__DIRECTIONS__:
Reproduce from the records below, with no pictures, exactly the lines between the one containing "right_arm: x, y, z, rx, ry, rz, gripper" and the one containing "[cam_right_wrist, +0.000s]", inclusive.

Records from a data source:
^^^^^^^^^^^^^^^^

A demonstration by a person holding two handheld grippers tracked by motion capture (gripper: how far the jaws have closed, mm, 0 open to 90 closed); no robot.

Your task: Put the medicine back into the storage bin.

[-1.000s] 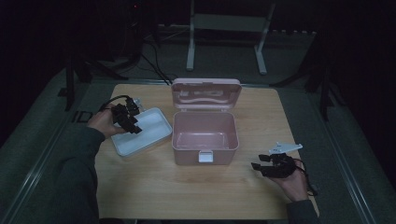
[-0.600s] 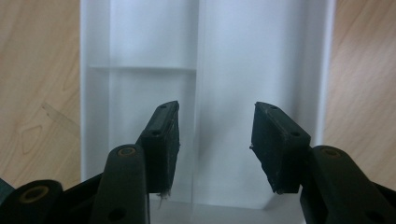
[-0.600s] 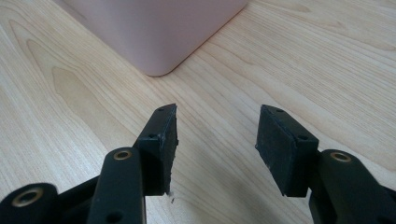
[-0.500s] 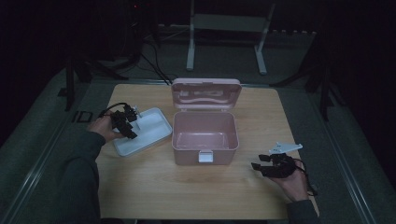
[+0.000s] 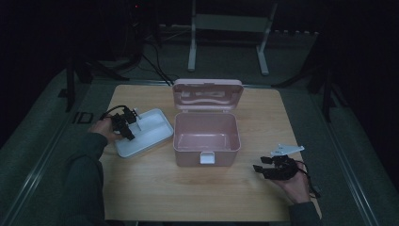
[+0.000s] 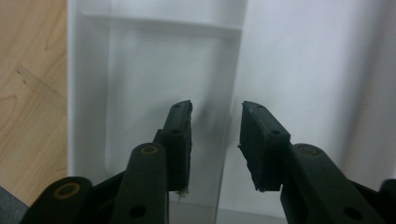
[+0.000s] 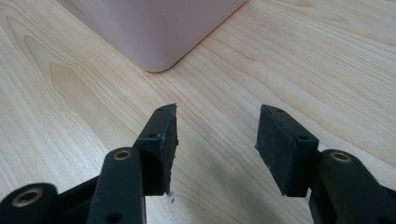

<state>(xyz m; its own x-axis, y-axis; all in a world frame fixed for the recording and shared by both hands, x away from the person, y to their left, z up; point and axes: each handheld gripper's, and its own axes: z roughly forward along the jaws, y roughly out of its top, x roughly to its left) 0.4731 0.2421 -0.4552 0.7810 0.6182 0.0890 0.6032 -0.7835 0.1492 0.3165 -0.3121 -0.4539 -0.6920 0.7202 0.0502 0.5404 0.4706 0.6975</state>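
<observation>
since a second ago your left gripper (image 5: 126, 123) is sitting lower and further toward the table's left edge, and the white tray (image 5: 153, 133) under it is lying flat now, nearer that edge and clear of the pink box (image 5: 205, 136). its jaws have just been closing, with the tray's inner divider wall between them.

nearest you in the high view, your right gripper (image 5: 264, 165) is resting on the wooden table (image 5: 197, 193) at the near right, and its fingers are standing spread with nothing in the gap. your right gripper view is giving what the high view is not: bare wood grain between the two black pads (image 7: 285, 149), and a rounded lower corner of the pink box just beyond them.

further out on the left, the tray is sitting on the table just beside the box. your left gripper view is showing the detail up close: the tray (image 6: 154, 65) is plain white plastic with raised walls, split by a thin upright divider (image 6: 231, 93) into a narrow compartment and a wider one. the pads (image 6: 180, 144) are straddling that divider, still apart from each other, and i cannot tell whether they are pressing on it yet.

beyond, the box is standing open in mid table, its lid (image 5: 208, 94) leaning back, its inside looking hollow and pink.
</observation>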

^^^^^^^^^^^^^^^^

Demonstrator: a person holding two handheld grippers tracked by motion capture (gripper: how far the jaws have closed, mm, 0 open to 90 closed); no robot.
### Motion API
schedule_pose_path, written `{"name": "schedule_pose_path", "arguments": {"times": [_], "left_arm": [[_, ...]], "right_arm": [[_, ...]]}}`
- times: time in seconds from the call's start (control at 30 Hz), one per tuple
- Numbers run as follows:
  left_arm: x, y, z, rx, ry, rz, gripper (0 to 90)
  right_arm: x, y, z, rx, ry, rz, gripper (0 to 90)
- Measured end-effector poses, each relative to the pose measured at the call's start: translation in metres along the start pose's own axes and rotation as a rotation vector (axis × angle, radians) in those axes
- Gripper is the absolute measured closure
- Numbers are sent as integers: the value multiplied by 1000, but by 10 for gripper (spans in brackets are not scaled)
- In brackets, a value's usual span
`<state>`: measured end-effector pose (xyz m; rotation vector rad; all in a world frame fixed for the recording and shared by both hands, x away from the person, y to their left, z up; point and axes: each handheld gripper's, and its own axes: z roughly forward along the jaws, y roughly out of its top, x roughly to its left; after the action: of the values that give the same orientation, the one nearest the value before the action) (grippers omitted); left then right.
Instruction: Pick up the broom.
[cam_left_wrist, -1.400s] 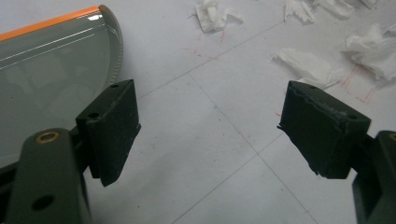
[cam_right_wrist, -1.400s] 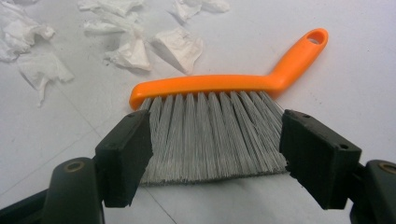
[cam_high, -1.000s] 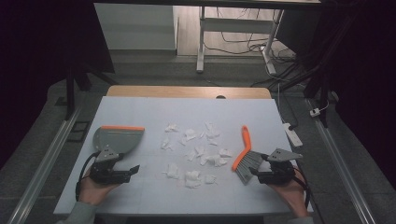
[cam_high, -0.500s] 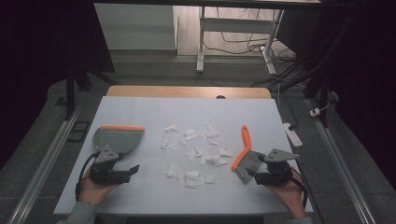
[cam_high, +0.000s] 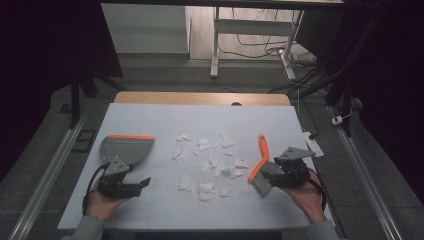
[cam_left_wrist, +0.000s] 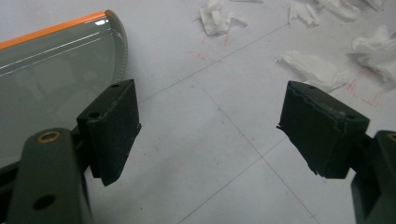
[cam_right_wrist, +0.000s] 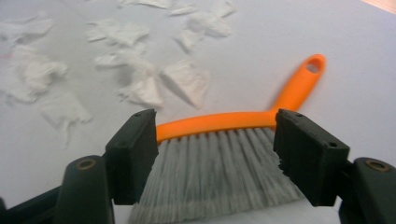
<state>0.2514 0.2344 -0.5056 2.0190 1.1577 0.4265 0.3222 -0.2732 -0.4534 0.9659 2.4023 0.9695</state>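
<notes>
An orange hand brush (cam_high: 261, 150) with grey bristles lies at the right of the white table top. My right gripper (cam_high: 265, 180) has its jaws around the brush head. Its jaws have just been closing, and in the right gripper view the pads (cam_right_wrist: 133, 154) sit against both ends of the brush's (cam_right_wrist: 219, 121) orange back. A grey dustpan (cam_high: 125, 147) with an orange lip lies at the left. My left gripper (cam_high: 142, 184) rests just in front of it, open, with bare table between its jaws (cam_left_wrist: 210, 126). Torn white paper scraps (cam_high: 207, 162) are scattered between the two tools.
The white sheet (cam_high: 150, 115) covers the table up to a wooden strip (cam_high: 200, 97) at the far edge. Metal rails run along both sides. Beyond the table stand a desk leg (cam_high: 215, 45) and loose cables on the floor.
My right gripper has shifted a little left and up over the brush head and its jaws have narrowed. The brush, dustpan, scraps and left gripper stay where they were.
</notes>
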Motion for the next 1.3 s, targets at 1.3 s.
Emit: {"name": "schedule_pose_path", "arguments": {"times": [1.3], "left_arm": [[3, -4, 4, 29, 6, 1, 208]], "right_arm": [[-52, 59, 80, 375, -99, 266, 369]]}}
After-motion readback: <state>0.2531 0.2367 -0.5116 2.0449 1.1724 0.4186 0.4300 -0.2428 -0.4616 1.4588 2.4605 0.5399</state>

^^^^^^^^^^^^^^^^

__PROBLEM SOLUTION__:
  right_arm: x, y, z, rx, ry, rz, gripper (0 to 90)
- Measured end-effector poses, each relative to the pose measured at the call's start: translation in metres along the start pose's own axes and rotation as a rotation vector (axis × angle, radians) in those axes
- Gripper is the absolute measured closure
- Numbers are sent as integers: the value multiplied by 1000, but by 10 for gripper (spans in brackets are not scaled)
- In brackets, a value's usual span
`<state>`: measured end-effector pose (xyz m; rotation vector rad; all in a world frame fixed for the recording and shared by both hands, x away from the person, y to their left, z up; point and axes: each handheld gripper's, and its own axes: z roughly forward along the jaws, y roughly out of its top, x roughly to its left; after the action: of the values that give the same orientation, the one nearest the value before the action) (grippers omitted); left then right.
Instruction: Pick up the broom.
[cam_left_wrist, -1.400s] 
[cam_right_wrist, -1.400s] 
[cam_high, -1.000s] 
[cam_high, -0.500s] 
[cam_high, +0.000s] 
[cam_left_wrist, +0.000s] 
[cam_right_wrist, +0.000s] 

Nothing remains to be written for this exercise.